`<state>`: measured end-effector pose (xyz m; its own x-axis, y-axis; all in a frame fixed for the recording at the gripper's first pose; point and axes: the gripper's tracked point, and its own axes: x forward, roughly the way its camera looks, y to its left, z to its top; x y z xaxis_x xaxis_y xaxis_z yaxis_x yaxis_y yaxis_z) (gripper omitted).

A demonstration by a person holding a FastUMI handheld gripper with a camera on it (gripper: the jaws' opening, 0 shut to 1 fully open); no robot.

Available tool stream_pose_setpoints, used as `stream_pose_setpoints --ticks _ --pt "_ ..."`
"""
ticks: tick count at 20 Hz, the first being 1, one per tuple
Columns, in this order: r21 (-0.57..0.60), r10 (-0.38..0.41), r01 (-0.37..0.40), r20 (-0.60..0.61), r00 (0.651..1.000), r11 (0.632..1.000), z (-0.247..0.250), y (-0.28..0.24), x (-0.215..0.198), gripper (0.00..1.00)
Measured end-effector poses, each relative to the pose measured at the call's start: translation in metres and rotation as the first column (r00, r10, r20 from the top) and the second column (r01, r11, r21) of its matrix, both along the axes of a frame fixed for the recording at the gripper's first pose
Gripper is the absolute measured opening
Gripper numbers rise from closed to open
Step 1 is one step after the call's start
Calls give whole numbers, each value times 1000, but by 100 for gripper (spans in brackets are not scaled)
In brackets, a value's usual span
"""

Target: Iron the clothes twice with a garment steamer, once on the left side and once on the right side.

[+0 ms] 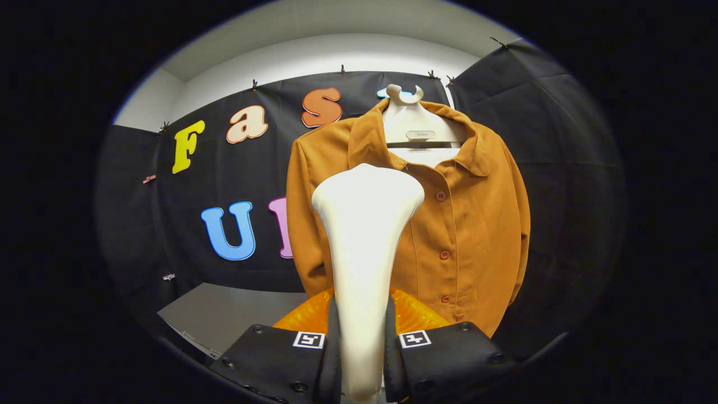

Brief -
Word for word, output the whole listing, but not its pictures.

Response to the task -
`<state>`: measured end-effector pose (xyz m; its own x-axis, y-axis; all in a frame fixed for the recording at the gripper's first pose; point and axes: the gripper's tracked point, and its own axes: x forward, roughly the way its camera looks, y to its left, z to its top; x y z xaxis_x xaxis_y xaxis_z yaxis_x yaxis_y yaxis_z) (gripper omitted).

A demonstration by a person holding a FastUMI handheld gripper with a camera on it (gripper: the jaws' opening, 0 shut to 1 fully open); no robot.

Available tool stream_pose_setpoints, used as `stream_pose_setpoints --ticks _ --pt "_ ..."`
"""
ticks: tick count at 20 Hz, the first being 1, one per tuple
Columns, in this order: r21 (-0.57..0.60), r10 (-0.38..0.41), r01 (-0.37..0.40), r20 (-0.60..0.61), r00 (0.651..1.000), r11 (0.632..1.000), z (-0.247..0.250), y (-0.28..0.24), x (-0.215..0.198), gripper (0.00..1.00)
Measured end-effector poses, each relative to the pose measured at the call's start: translation in metres and rotation as the first column (r00, r10, r20 from the top) and the second column (r01, r11, r21) of its matrix, both along the axes of a frame fixed for the recording at the gripper's first pose
Gripper is the absolute measured opening
Gripper numbers rise from closed to open
Step 1 is one step after the call's start
Calls give whole numbers, each value times 1000, but by 100 for gripper (spans in brackets are not scaled)
In brackets, a value's usual span
"""

Target: Iron the clothes twice with a garment steamer, once on the left side and once on the right side.

[+0 ms] 

The complete answer has now been given.